Exercise brief
Exact copies of the line with "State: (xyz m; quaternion" and of all lines after it through the end of the entries are required, and no other lines.

─── Material provided ───

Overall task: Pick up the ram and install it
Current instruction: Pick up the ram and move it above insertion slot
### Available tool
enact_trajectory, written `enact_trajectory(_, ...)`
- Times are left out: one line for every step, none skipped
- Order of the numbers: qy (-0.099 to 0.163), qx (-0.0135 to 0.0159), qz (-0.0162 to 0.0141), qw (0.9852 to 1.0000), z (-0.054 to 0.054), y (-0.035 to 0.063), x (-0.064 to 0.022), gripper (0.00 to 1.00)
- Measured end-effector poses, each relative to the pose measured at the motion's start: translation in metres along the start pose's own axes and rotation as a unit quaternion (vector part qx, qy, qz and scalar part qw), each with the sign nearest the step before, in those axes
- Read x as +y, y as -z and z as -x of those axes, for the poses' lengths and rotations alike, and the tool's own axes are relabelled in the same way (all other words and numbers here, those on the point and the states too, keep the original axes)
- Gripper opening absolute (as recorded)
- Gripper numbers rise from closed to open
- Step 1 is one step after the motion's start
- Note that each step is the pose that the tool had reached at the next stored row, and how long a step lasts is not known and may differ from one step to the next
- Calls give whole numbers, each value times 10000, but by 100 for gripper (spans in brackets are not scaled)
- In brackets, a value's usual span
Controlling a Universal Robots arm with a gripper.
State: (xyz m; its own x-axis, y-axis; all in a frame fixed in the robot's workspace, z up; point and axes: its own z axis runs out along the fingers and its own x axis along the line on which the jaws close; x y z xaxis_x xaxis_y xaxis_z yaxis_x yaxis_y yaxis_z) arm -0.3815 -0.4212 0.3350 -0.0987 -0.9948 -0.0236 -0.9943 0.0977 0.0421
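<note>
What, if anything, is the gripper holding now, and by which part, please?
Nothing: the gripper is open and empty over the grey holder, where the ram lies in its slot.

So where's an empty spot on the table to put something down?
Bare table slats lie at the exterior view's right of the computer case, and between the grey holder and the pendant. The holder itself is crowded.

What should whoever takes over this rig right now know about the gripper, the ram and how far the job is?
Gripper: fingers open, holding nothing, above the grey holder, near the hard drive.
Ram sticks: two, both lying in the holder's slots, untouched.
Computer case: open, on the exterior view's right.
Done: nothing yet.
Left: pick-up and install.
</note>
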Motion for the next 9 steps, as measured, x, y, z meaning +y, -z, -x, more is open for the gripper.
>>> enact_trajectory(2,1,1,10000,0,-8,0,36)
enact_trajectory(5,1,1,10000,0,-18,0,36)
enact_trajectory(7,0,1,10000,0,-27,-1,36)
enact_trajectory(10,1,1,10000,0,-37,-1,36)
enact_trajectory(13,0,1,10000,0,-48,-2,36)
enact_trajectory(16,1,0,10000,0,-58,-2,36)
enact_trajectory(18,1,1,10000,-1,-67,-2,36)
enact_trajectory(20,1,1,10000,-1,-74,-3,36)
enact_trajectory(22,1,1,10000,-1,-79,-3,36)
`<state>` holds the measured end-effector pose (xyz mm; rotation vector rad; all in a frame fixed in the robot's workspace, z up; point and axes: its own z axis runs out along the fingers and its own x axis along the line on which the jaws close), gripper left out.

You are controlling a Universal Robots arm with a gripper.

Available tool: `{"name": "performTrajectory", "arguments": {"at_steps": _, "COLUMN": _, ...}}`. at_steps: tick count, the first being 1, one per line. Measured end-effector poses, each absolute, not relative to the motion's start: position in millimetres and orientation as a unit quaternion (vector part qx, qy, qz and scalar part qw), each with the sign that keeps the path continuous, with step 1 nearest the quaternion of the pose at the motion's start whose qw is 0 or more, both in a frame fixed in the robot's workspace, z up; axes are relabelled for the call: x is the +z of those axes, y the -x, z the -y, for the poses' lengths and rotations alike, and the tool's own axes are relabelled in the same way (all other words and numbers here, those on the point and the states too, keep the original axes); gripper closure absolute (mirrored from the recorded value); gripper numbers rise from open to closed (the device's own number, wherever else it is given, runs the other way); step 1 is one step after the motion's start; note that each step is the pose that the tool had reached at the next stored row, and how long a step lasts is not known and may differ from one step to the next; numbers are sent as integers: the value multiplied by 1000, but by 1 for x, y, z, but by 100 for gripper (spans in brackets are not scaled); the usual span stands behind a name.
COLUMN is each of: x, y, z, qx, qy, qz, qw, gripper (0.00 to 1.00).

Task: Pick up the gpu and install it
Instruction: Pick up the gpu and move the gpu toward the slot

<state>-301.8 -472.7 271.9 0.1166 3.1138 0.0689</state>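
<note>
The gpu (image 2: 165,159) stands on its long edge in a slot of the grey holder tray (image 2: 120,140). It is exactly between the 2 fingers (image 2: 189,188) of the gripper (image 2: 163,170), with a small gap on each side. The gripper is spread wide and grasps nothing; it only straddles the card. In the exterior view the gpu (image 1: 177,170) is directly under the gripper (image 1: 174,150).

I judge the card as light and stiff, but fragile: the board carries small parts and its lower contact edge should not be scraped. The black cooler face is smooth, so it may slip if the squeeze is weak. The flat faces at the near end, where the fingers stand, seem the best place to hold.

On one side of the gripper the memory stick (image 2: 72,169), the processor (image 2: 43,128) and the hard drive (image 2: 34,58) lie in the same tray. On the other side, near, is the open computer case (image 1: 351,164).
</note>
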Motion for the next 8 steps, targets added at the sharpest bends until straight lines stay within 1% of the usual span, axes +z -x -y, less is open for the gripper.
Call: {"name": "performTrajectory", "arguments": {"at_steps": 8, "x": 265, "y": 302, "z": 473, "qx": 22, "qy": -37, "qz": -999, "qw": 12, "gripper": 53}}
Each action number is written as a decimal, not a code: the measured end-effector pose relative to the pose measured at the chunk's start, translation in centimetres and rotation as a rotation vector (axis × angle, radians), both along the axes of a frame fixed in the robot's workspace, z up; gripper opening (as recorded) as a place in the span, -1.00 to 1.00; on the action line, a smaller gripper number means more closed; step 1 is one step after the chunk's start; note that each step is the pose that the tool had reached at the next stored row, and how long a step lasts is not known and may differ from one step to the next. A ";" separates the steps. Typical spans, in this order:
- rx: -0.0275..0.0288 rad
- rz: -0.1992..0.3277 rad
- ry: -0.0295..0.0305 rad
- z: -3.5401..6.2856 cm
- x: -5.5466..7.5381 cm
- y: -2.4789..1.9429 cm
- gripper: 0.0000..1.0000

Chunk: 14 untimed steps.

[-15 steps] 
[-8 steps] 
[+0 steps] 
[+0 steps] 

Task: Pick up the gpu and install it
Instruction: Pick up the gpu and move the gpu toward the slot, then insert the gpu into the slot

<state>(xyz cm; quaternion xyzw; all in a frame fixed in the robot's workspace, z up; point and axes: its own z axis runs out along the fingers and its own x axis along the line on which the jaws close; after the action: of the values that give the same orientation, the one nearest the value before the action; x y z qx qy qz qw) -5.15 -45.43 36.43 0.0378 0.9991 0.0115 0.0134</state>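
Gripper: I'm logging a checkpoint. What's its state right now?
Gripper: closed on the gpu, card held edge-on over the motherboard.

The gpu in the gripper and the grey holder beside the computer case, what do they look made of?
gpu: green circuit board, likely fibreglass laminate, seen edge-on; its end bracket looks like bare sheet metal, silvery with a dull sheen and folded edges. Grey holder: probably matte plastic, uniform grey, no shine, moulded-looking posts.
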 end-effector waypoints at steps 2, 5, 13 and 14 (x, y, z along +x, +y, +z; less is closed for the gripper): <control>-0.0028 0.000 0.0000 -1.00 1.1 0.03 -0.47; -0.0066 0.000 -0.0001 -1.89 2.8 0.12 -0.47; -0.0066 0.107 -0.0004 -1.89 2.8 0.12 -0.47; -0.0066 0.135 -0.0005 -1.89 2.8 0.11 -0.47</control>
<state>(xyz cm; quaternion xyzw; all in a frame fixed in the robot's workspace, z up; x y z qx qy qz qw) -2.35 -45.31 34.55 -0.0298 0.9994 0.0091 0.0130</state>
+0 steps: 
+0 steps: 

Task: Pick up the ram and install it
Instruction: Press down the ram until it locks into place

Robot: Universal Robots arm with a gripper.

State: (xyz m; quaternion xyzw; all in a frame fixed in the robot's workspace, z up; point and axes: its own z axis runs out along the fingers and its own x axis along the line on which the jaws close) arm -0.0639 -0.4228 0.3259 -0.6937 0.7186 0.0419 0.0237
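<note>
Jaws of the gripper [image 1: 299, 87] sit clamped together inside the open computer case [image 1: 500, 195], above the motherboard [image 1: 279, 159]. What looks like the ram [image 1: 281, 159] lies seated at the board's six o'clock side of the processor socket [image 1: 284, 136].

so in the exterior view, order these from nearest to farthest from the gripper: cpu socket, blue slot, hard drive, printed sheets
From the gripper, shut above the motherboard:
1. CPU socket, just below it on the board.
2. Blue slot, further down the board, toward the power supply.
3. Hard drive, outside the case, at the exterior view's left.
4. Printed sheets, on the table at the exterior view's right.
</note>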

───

Response to this task
State: (xyz m; quaternion xyzw; all in a frame fixed in the robot's workspace, z up; point and axes: its own z axis runs out along the fingers and its own x axis along the line on which the jaws close) arm -0.0639 -0.4228 0.3259 -0.6937 0.7186 0.0419 0.0237
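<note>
Jaws of the gripper [image 1: 299, 87] sit clamped together inside the open computer case [image 1: 500, 195], above the motherboard [image 1: 279, 159]. What looks like the ram [image 1: 281, 159] lies seated at the board's six o'clock side of the processor socket [image 1: 284, 136].

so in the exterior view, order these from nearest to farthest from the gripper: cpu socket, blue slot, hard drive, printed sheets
From the gripper, shut above the motherboard:
1. CPU socket, just below it on the board.
2. Blue slot, further down the board, toward the power supply.
3. Hard drive, outside the case, at the exterior view's left.
4. Printed sheets, on the table at the exterior view's right.
</note>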

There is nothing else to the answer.